▶ Collected material

^^^^^^^^

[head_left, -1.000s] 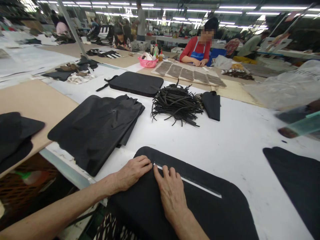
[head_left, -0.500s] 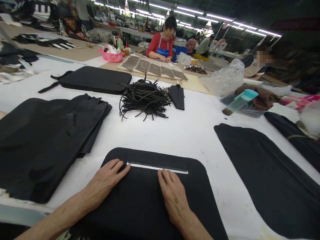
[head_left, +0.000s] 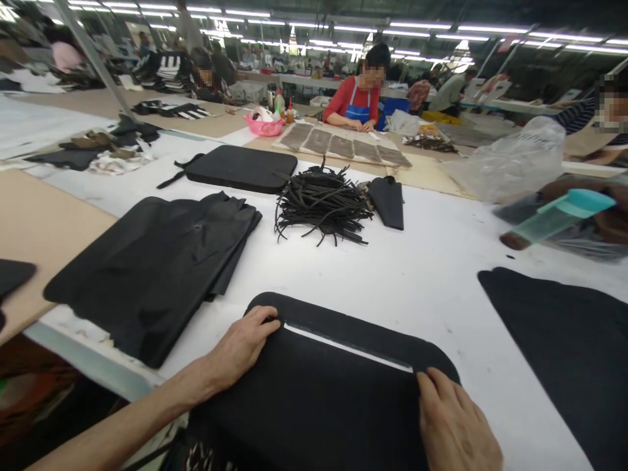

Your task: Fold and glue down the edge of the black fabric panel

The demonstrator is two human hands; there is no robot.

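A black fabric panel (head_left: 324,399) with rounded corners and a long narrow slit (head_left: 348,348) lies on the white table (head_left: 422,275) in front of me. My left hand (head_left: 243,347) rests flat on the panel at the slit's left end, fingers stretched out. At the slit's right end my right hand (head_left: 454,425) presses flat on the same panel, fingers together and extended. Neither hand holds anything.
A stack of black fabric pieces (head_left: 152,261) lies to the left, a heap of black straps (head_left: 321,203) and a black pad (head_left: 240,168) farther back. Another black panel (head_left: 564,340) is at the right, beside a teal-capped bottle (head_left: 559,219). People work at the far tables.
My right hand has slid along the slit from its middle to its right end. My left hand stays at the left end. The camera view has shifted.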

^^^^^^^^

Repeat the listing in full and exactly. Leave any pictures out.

▶ Final answer
[head_left, -1.000s] 
[head_left, -0.500s] 
[head_left, +0.000s] 

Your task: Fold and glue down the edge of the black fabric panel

The demonstrator is two human hands; there is no robot.

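A black fabric panel (head_left: 324,399) with rounded corners and a long narrow slit (head_left: 348,348) lies on the white table (head_left: 422,275) in front of me. My left hand (head_left: 243,347) rests flat on the panel at the slit's left end, fingers stretched out. At the slit's right end my right hand (head_left: 454,425) presses flat on the same panel, fingers together and extended. Neither hand holds anything.
A stack of black fabric pieces (head_left: 152,261) lies to the left, a heap of black straps (head_left: 321,203) and a black pad (head_left: 240,168) farther back. Another black panel (head_left: 564,340) is at the right, beside a teal-capped bottle (head_left: 559,219). People work at the far tables.
My right hand has slid along the slit from its middle to its right end. My left hand stays at the left end. The camera view has shifted.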

Nothing further is needed for the exercise.